• [Your objective] Once you reach the line containing "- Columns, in" in the entries below, write out that line and each one after it down to the line containing "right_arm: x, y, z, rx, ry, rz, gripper", exactly and with nothing added.
________
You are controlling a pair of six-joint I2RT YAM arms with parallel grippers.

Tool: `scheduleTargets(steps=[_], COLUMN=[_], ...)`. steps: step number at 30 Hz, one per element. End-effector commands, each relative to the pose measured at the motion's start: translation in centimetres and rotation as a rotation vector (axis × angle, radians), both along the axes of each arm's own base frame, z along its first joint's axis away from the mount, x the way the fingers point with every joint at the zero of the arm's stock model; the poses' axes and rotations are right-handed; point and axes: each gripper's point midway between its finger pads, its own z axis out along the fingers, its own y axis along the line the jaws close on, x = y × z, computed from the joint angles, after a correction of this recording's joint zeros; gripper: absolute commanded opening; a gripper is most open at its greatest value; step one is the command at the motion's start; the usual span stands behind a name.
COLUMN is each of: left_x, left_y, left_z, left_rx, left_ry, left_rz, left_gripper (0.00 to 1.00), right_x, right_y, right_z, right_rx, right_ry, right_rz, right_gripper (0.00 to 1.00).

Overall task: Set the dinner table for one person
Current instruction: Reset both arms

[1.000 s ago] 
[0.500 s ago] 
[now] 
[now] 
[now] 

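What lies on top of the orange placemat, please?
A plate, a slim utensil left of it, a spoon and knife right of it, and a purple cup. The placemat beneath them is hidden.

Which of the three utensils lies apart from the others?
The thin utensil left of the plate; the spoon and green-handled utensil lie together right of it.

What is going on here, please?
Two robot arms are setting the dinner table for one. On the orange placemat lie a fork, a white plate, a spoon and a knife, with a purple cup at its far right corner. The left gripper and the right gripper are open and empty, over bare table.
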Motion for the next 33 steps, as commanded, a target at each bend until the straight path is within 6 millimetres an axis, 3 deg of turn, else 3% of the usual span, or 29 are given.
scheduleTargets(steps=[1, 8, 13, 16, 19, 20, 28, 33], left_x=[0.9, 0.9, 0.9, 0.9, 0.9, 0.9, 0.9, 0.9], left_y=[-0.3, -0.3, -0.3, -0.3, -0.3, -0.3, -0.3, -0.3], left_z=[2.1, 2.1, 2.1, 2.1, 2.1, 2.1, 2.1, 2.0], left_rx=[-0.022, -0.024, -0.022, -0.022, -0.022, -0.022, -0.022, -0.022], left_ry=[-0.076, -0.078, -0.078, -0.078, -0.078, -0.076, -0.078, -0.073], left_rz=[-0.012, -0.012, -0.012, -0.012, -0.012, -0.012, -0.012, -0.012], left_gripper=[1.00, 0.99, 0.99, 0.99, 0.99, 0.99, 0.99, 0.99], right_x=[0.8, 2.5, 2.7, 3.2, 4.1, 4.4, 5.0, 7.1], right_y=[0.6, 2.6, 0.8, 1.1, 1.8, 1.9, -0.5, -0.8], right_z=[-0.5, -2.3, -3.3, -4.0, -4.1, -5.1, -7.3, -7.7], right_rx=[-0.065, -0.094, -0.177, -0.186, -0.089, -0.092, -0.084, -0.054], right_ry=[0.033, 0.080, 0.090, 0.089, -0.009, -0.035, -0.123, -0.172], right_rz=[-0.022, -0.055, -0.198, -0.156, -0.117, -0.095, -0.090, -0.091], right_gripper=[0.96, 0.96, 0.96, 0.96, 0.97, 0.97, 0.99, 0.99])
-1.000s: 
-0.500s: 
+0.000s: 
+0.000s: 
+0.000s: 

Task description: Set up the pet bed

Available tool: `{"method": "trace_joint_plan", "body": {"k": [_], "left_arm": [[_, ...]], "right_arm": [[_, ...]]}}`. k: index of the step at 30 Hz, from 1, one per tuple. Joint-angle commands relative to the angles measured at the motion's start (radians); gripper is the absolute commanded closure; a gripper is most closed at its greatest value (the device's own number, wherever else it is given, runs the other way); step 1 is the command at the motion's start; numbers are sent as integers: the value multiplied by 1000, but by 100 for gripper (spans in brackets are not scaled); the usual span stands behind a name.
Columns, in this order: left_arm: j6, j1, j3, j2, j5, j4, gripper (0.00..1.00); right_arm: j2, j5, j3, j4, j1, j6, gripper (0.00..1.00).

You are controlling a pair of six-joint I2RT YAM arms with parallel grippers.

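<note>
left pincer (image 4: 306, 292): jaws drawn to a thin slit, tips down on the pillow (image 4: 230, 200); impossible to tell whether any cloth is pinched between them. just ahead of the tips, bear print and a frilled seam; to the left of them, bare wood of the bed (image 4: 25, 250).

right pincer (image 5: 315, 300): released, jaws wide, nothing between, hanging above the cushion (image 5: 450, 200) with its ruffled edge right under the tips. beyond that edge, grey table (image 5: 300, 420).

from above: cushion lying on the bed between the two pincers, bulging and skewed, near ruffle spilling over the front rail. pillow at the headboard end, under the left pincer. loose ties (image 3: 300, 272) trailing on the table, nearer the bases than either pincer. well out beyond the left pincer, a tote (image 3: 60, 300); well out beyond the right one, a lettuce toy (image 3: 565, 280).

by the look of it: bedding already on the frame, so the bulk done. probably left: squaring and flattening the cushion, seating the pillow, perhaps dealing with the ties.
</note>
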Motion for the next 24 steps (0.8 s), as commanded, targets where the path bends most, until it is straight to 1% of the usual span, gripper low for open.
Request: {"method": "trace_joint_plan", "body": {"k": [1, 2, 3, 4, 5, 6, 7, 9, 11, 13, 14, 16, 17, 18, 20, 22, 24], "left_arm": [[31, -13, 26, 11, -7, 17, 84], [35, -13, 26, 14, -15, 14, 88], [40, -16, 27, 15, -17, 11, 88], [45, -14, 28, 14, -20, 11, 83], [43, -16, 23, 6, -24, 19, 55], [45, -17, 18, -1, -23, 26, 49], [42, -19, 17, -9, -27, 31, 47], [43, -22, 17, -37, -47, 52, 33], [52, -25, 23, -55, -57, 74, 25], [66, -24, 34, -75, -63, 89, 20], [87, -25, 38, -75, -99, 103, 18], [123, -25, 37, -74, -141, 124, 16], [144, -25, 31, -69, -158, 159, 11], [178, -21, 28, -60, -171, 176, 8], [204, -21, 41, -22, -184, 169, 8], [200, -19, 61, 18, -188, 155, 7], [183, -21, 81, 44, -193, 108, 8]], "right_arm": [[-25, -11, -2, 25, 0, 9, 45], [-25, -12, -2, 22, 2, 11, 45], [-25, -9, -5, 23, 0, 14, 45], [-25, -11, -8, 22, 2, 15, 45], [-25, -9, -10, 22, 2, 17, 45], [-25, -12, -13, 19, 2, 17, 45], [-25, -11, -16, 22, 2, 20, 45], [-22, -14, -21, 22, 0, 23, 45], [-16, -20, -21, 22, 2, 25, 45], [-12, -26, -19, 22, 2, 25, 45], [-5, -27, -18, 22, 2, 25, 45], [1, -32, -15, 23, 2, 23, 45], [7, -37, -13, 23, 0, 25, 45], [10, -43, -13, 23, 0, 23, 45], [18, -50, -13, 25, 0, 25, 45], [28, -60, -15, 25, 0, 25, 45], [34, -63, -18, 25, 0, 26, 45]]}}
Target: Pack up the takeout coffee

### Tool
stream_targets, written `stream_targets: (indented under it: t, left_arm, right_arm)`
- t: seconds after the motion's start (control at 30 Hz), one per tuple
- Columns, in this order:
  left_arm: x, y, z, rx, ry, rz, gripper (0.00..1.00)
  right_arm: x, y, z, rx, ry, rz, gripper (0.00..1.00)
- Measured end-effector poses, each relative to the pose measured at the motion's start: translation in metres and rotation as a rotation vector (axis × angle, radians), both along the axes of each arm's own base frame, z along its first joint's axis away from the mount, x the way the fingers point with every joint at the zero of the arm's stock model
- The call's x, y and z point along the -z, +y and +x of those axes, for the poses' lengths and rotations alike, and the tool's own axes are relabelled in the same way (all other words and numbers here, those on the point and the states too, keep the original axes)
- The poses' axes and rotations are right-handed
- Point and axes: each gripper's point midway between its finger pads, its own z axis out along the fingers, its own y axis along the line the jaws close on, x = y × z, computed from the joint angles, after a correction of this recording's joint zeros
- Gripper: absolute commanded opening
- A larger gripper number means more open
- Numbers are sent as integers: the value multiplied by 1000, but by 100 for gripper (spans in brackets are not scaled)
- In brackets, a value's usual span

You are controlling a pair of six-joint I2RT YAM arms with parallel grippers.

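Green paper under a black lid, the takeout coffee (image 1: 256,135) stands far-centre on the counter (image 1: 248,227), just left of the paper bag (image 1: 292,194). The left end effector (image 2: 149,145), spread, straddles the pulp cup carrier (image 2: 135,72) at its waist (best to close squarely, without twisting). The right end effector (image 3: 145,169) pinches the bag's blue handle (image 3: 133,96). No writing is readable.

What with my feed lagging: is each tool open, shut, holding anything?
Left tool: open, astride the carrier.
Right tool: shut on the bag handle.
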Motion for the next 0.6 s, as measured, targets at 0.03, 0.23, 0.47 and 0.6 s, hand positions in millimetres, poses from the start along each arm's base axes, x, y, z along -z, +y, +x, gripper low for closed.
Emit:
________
• [Answer for this exercise]
- Columns, in this order:
  left_arm: x, y, z, rx, ry, rz, gripper (0.00..1.00)
  right_arm: x, y, z, rx, ry, rz, gripper (0.00..1.00)

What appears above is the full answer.